Defined values (ones defined using def or defabst) are exposed throughout the program as borrows of their defined types. This is to avoid limitations on the number of times they can be used. This means that a definition such as:

(def pi Float64 3.141592)

will define pi as (& Float64) and not as Float64.

Tuples

Tuples of the form [...] are ad-hoc types. The type [Int32 String], for example, is a pair, containing an integer and a string. A value [3 "hello"] is a proper value of this tuple.

Evaluation

This language design is intended to allow compilation to very efficient machine code. The language uses eager evaluation, making it easy to convert its code to languages such as C. Linear types open the door to using mutable data structures (e.g., arrays and hash-tables), and also allow more cases of tail-recursion elimination (TRE) than other, non-linear, functional programming languages allow.

TRE

TRE is done in two cases. The classical case, when a function calls itself in tail position, and another case, where the function is altering the data structure it is called on. Both example exist in the the filter implementation for the List instance, in the above gist.

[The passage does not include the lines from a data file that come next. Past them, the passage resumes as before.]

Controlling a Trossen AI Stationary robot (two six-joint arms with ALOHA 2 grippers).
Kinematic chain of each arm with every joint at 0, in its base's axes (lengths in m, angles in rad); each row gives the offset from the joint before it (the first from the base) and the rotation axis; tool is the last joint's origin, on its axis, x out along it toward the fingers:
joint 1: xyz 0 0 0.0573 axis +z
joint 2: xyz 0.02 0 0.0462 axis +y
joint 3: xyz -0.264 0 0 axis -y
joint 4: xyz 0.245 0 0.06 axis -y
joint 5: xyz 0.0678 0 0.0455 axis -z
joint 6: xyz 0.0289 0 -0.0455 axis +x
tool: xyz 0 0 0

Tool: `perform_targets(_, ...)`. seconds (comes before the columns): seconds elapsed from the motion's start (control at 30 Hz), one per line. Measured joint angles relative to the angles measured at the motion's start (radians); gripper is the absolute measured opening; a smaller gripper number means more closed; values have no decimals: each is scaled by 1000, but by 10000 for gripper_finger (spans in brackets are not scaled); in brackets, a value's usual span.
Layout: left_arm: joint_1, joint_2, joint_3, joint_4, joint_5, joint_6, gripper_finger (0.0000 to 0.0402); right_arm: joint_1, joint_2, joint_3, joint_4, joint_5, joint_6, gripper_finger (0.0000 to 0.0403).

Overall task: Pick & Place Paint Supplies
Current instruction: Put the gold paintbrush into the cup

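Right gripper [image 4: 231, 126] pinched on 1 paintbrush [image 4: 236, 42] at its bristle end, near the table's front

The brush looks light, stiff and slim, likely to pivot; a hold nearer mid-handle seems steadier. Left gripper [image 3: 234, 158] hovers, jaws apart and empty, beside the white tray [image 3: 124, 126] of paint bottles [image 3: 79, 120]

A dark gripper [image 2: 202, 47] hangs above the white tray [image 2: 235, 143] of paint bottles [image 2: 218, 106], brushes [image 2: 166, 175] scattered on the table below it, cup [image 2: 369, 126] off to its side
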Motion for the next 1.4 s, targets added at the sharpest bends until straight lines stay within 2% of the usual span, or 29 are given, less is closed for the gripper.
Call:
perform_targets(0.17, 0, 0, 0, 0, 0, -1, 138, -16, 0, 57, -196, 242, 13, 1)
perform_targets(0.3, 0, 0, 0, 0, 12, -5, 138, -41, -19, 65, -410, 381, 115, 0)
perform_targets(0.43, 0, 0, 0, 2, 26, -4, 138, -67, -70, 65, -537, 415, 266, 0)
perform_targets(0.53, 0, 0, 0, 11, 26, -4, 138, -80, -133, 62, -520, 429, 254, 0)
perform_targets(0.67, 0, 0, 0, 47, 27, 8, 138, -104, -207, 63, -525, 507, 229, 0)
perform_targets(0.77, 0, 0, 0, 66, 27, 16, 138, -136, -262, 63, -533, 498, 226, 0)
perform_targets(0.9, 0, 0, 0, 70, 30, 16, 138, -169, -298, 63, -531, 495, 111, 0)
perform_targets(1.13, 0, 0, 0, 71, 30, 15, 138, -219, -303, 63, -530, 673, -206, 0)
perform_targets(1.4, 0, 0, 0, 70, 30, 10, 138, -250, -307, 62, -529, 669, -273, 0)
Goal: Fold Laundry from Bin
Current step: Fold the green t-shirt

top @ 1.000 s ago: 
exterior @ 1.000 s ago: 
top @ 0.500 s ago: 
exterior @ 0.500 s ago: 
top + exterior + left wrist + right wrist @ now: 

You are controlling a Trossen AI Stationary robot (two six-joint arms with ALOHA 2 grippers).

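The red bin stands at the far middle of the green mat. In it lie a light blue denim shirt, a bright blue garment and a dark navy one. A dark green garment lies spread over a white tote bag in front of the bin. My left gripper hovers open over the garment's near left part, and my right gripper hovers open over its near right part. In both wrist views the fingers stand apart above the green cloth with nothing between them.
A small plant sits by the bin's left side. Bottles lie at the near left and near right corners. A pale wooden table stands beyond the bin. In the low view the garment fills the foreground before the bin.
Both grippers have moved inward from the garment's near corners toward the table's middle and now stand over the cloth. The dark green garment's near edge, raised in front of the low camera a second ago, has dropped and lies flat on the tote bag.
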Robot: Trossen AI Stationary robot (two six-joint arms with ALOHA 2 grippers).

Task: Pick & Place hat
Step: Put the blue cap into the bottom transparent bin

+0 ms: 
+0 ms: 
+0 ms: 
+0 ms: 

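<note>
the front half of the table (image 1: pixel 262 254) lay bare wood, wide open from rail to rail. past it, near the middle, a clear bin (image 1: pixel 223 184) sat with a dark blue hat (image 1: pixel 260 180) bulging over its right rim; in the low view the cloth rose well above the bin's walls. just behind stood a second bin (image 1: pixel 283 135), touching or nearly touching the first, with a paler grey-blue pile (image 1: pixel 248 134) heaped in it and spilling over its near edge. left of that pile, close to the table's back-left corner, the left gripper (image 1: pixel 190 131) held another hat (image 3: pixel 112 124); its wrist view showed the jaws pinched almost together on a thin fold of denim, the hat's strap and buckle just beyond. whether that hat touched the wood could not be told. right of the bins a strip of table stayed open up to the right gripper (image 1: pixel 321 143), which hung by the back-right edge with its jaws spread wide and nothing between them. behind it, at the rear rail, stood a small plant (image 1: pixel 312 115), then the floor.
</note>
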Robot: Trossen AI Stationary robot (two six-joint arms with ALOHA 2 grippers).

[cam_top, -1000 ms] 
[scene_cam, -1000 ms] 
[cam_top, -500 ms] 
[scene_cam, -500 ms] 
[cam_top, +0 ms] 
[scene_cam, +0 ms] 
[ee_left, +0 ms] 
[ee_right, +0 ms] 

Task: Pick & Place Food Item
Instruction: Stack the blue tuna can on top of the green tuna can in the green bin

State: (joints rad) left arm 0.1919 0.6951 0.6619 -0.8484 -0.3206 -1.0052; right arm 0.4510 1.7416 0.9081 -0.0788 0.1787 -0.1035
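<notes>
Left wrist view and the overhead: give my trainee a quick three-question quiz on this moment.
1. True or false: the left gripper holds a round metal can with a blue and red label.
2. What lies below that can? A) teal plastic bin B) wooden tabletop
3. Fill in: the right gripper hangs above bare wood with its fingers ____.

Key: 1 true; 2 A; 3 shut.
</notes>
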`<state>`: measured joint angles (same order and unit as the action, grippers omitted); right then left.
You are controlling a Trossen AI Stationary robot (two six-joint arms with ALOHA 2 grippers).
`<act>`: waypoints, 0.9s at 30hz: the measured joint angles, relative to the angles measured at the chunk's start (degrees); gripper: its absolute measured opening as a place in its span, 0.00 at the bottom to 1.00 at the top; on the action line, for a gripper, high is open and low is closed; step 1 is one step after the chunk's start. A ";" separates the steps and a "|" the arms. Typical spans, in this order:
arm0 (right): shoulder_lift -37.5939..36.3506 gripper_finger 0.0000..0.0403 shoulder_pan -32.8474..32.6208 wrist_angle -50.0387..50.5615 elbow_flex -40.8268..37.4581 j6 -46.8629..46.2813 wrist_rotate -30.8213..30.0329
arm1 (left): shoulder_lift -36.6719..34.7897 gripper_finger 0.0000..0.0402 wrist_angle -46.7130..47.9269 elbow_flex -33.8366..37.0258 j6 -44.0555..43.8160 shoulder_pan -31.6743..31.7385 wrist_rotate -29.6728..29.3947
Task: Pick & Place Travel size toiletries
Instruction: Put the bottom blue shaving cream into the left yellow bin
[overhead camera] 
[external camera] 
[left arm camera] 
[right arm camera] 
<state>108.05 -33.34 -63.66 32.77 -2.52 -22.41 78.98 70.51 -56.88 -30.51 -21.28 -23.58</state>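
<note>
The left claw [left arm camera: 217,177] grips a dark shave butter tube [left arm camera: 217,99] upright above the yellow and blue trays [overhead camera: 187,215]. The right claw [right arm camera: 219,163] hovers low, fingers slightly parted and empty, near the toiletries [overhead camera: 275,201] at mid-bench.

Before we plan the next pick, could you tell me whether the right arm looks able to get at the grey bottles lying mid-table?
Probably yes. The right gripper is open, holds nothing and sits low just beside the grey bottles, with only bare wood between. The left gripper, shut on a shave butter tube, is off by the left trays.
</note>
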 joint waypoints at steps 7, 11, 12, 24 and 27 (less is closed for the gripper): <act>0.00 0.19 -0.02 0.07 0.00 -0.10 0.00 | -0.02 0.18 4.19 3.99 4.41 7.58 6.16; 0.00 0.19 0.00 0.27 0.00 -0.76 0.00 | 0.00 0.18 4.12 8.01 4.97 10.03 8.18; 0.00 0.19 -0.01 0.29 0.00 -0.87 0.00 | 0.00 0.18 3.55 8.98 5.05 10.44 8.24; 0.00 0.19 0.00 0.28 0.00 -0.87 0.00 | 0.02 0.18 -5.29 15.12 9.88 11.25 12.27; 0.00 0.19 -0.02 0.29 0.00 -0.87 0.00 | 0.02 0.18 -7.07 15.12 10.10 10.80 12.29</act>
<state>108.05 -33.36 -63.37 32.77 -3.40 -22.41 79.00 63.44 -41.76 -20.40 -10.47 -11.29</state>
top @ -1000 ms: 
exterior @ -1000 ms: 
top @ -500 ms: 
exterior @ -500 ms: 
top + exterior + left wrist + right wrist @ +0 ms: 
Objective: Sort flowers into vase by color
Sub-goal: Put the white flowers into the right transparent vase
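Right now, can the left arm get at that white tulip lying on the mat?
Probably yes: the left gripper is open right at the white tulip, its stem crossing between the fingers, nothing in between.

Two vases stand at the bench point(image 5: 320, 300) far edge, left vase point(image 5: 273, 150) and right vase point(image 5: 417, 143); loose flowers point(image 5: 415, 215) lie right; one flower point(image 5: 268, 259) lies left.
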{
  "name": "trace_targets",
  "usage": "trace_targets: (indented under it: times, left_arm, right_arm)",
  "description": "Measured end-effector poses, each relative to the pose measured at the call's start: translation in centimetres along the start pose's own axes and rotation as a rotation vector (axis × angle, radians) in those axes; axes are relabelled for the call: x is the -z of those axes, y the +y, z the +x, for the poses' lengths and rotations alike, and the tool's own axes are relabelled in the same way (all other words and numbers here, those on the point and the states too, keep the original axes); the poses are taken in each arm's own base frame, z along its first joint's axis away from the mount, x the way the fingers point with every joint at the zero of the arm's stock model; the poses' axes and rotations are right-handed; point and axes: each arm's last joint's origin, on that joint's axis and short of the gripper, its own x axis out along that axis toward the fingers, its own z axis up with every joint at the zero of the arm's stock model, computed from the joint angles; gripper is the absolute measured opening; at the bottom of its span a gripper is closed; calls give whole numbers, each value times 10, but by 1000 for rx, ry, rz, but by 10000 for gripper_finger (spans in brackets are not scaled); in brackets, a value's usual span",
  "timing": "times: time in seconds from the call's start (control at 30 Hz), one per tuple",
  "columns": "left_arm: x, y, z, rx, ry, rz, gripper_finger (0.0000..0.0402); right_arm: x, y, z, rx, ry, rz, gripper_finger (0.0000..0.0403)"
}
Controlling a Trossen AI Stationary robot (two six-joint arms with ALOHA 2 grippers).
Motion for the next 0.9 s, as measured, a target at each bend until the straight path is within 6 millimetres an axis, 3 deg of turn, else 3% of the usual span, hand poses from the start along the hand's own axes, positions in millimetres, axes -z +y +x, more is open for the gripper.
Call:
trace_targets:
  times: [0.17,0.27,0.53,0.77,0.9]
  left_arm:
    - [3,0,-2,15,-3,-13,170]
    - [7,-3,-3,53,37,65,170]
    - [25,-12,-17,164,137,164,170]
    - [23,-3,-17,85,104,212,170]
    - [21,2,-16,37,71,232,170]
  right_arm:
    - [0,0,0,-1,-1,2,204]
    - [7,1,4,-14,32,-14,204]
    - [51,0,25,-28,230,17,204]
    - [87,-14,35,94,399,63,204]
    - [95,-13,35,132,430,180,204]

The :false case is text-book tail recursion. Because filter returns the result given by calling itself with different parameters (using r instead of l), we can evaluate this case by simply assigning l = r, and jumping to the beginning of the function.

The :true case is slightly more interesting. Here we call filter, but do not return its return value, but rather a construction of a new list ::item, where filter is called on its tail. In most functional programming languages, this would not count as tail recursion, but here it does, because a few conditions are met:

  1. The first argument to filter is owned by filter (not borrowed).
  2. The value constructed in this case is of the same form (::item) as the value deconstructed from the first argument.
  3. A recursive call is made to calculate one of the fields of the constructed ::item.

The first and second conditions tell us we can mutate the ::item we got as filter's first argument, rather than construct a new one. The third condition tells us how we can turn this into a loop. As with the classical case, all we need to do is assign the recursive call's parameters as the arguments (in this case, assign l = r, as with the :false case), and jump to the beginning of the function.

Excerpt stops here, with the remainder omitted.